Cet après-midi, la famille, les amis, et beaucoup d'admirateurs pleins de chagrin de Lasantha Wickramatunga, le courageux journaliste sri lankais qui a été brutalement assassiné la semaine dernière en plein jour, l'ont conduit ici [au cimetière], et l'ont laissé en calme compagnie.

Mais non sans avoir fait auparavant une promesse solennelle. Toutes les personnes aimant la réflexion et la liberté continueront de résister aux tentatives de transformer le reste de Sri Lanka en une stérile terre zombie sans discussion ni débat.

Indi a mis en ligne sur indi.ca [en anglais] des photos et des commentaires à propos des obsèques. Sur YouTube, la chaîne Vikalpasl a connu un afflux de visiteurs depuis qu'elles a mis en ligne des vidéos [en anglais], l'une sur le meurtre et l'autre sur les manifestations qui ont suivi.

Ce meurtre éhonté a ravivé les débats, dans la blogosphère sri lankaise anglophone, sur le rôle du gouvernement dans la réduction au silence des critiques, l'état du journalisme dans l'île et sur la guerre civile.

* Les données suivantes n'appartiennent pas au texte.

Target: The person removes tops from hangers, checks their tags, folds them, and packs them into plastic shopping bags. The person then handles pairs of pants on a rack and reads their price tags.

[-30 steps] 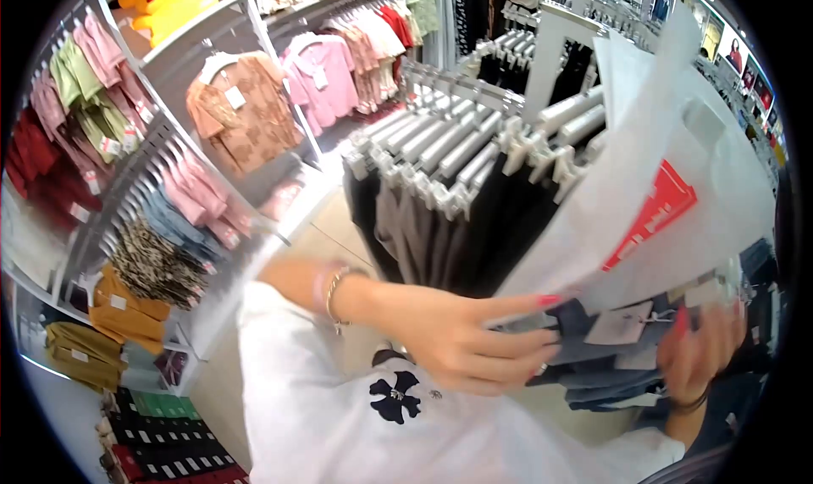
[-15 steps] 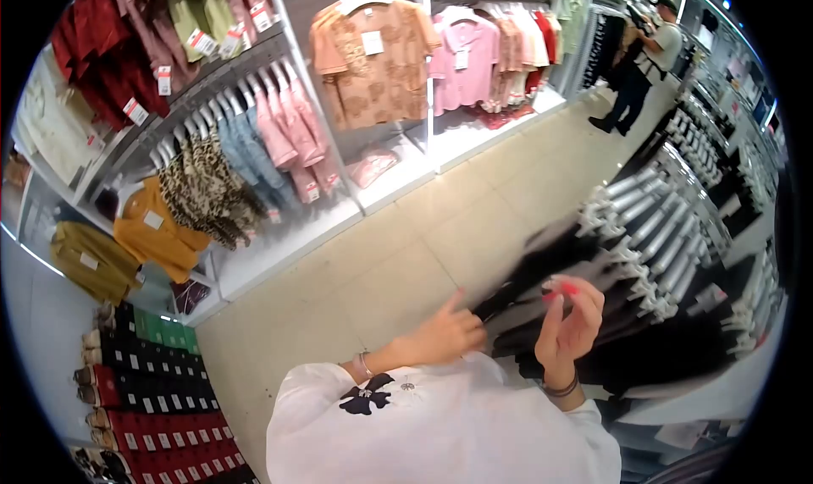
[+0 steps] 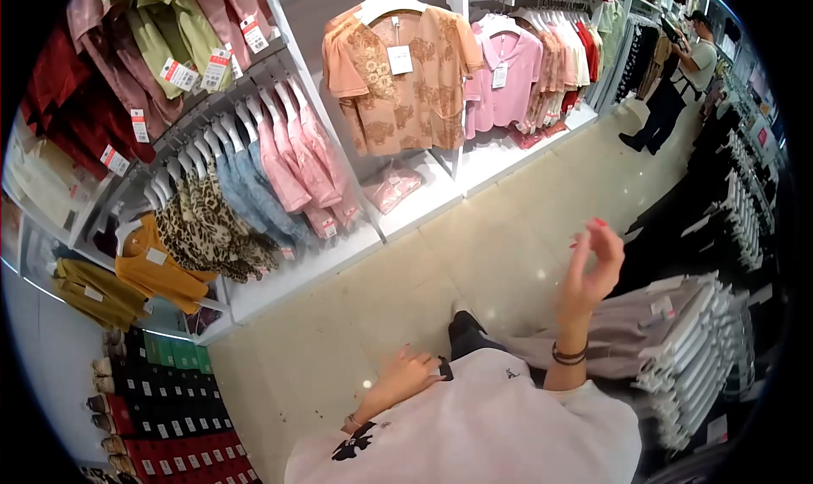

Le Sunday Leader a publié, trois jours après la mort de son journaliste, un éditorial non signé [en anglais], mais par lequel la voix de Wickrematunge s'exprime. Dans ce véritable testament, le journaliste explique sa vision du journalisme, et annonce son prochain meurtre, et le responsable de celui-ci. La force de ce texte est telle qu'il a été repris largement sur le Web et par les médias [en anglais]. Sur son blog sur le Daily Telegraph, l'ancien correspondant en Asie du Sud Peter Foster exalte cet éditorial et le travail du journaliste assassiné [en anglais] :

Sa mort, opportunément passée inaperçue dans les titres des médias, occupés au niveau international par les événements de Gaza, et au Sri Lanka par les victoires militaires contre les Tigres Tamouls (LTTE) dans Elephant Pass, sonne le glas pour la société civile au Sri Lanka.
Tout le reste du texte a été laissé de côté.